Custo Barcelona
Pese a que los motivos más habituales en sus estampados han sido las flores, los animales y la iconografía japonesa, los cómics manga, la imaginería hindú, o el pop art de los años setenta, en las colecciones de 2002 y 2003 los hermanos Dalmau evolucionaron hacia el patchwork y las rayas. Copiados en el mundo entero, a principios del siglo XXI circulaban miles de imitaciones de sus camisetas, hecho que parecía no preocupar excesivamente a los diseñadores catalanes.

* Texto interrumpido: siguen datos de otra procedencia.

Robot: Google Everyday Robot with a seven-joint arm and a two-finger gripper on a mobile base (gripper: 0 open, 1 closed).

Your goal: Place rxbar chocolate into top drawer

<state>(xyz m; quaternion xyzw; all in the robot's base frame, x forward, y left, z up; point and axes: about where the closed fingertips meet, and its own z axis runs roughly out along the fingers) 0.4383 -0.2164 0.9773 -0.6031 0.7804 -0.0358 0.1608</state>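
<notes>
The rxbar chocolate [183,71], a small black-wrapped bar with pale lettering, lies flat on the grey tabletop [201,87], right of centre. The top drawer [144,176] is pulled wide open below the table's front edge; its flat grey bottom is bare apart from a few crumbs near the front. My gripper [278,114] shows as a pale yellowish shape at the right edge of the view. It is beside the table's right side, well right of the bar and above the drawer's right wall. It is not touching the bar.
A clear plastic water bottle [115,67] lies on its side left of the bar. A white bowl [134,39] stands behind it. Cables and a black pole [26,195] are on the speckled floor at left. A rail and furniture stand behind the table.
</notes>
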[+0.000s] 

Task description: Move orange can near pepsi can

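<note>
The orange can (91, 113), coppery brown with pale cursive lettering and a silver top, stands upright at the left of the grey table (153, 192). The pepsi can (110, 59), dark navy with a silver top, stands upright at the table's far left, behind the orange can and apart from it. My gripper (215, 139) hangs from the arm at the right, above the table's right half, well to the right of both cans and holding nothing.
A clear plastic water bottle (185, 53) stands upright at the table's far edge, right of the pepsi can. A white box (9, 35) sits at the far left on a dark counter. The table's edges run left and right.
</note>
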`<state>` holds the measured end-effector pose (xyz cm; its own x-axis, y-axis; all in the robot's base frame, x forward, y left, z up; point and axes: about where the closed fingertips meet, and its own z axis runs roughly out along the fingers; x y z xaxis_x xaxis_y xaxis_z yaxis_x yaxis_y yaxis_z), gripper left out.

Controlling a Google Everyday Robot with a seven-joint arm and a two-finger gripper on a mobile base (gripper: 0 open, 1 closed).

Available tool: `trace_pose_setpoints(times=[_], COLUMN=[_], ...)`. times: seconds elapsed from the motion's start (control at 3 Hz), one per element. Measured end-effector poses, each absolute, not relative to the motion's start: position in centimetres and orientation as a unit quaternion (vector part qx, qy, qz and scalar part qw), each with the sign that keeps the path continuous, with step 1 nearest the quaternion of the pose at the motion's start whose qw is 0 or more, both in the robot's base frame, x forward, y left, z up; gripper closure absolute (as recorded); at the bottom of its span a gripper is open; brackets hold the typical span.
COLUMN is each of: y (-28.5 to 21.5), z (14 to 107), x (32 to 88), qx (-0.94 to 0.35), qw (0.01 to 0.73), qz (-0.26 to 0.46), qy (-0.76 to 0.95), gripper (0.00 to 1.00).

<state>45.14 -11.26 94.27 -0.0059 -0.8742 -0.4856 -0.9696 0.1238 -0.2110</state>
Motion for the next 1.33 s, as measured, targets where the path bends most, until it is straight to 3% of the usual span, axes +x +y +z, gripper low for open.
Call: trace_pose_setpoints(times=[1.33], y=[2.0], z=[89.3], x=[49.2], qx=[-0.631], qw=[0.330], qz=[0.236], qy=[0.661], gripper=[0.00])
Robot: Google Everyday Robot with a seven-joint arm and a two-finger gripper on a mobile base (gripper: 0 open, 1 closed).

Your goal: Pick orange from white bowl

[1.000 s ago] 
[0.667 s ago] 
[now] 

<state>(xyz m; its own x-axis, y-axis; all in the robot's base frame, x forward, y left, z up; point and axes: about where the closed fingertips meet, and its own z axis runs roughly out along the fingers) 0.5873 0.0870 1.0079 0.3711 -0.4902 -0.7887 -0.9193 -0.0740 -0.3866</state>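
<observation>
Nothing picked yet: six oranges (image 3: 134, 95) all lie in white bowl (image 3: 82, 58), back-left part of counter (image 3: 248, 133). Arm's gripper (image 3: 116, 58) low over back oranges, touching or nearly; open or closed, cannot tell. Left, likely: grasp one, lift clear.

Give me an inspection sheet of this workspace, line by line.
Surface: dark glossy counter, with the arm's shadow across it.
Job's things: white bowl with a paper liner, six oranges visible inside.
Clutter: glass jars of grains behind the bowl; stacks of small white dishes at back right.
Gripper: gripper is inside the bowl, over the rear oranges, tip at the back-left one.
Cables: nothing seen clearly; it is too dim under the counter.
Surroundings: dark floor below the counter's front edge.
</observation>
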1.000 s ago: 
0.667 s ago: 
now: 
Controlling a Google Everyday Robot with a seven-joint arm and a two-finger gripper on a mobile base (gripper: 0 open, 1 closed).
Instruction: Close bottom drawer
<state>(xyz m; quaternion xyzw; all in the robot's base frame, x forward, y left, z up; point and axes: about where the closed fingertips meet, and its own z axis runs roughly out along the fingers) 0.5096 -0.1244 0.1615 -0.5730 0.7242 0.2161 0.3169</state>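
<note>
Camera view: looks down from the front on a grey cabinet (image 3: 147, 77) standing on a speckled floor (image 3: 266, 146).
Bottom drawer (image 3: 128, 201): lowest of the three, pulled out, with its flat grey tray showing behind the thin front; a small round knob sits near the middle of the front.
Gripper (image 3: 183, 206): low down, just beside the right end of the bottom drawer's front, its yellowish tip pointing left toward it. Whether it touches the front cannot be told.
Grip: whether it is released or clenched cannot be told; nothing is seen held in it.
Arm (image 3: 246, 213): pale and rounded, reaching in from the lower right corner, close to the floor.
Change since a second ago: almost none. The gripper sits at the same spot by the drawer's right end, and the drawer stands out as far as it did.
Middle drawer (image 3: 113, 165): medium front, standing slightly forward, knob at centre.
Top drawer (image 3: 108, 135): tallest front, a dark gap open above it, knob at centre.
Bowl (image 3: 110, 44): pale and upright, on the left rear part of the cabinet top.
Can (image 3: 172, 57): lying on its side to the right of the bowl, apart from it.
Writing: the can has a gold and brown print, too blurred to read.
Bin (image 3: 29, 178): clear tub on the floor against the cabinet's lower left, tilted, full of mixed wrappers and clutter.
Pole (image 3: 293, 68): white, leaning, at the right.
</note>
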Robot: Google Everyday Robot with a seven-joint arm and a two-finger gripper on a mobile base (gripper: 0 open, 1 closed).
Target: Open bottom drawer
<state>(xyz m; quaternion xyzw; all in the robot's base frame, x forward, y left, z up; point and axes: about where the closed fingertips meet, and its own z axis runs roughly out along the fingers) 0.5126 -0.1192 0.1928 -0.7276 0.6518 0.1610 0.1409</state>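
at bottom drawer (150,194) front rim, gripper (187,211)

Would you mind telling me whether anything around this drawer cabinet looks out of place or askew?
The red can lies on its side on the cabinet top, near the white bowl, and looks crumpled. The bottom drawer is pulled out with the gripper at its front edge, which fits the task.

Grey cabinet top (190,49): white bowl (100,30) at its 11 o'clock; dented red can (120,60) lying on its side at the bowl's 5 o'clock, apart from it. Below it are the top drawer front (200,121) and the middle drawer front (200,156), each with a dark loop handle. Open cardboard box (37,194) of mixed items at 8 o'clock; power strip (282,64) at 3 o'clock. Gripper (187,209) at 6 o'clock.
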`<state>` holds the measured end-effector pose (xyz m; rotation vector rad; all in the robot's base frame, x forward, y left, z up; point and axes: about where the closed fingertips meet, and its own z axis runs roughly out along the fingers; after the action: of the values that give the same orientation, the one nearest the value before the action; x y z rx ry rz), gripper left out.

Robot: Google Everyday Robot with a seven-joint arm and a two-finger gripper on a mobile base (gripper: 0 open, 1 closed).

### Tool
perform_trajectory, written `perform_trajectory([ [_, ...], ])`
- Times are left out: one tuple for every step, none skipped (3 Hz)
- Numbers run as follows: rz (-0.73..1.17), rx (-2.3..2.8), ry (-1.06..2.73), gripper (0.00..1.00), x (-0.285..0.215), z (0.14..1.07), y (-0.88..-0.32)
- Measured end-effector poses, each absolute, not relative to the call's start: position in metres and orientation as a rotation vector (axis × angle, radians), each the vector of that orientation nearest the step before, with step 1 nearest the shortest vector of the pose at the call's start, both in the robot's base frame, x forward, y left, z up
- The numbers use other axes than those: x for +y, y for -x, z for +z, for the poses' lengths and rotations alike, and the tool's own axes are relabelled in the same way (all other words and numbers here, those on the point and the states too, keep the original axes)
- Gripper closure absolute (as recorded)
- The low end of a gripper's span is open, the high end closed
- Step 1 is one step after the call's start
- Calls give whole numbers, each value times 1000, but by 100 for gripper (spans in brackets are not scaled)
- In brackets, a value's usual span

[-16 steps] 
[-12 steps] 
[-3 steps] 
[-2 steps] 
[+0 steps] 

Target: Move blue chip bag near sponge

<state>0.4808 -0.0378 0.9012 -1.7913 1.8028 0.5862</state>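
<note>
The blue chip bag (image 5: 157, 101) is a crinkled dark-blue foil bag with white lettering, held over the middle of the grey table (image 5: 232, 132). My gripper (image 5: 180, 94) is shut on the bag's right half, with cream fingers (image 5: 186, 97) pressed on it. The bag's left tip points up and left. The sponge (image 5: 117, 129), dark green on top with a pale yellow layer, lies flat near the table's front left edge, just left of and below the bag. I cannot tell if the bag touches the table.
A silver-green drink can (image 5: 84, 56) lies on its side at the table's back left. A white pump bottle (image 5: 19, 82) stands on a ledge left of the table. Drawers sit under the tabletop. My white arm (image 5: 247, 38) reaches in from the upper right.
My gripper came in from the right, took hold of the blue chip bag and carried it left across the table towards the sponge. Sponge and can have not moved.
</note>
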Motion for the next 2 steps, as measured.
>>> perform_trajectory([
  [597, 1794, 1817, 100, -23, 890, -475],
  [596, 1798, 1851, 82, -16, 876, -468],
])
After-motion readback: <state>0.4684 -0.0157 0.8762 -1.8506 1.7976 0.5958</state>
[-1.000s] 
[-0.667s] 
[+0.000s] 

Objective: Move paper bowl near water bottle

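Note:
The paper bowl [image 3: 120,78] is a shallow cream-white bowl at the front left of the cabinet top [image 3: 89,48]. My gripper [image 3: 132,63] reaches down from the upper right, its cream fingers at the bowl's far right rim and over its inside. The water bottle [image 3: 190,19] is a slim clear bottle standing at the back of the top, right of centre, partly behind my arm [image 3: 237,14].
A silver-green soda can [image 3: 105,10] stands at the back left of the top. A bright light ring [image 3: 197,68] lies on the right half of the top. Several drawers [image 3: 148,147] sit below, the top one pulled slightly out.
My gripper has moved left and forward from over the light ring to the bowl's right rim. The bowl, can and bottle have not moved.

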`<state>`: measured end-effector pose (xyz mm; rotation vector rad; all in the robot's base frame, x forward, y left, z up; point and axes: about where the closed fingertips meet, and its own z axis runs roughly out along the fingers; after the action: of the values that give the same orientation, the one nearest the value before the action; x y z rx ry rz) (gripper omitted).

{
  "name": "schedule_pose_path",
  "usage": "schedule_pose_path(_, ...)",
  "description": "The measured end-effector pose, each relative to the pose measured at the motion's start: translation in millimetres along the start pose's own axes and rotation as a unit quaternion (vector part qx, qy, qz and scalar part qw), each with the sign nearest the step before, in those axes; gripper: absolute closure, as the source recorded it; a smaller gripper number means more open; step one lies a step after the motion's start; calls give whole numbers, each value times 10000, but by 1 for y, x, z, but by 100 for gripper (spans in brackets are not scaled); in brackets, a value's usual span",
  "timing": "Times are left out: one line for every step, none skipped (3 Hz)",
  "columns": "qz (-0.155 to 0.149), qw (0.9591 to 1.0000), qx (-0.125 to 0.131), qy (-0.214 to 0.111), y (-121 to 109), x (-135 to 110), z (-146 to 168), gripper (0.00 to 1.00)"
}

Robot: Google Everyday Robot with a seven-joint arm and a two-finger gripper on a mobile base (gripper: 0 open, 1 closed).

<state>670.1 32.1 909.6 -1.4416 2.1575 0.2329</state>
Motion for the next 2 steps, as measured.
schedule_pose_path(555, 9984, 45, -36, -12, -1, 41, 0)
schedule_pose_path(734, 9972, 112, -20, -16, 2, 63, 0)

Firma asentada en el mundo de la moda, Custo Barcelona se hallaba en 2004 en plena expansión internacional, reflejada en el crecimiento del número de sus tiendas en todo el mundo: Chicago, Nueva York, México, etc. Con su primera tienda oficial instalada en Barcelona y la base en El Prat, la maquinaria funcionaba en Tailandia, adonde los Dalmau se desplazaban a menudo, siempre que se lo permitían sus múltiples apariciones en las pasarelas de Nueva York o Milán, donde se dedicaban no sólo a vender moda, sino también a exportar imagen de la ciudad de Barcelona. Custo Dalmau comparte su vida con Eva Volmer, que le ha dado una hija, Montana.
Con un reconocimiento internacional sólo comparable al de la firma de calzado Camper, los diseños de los Dalmau han sido reconocidos en Italia, donde han recibido el premio Kore, conocido como el Oscar de la moda; y en España, con el Prix de la revista Marie Claire al mejor diseñador del año y dos premios de la revista Metaphor(e), uno a su proyección internacional y otro por sus campañas publicitarias. Pero a Custo Dalmau -cabeza visible de Custo Barcelona, firma en la que comparte trabajo con su hermano David- no le pesa la fama, como tampoco le pesa haber convertido una camiseta en, según afirman los críticos en moda, la única tendencia exportable de la moda española de los últimos años.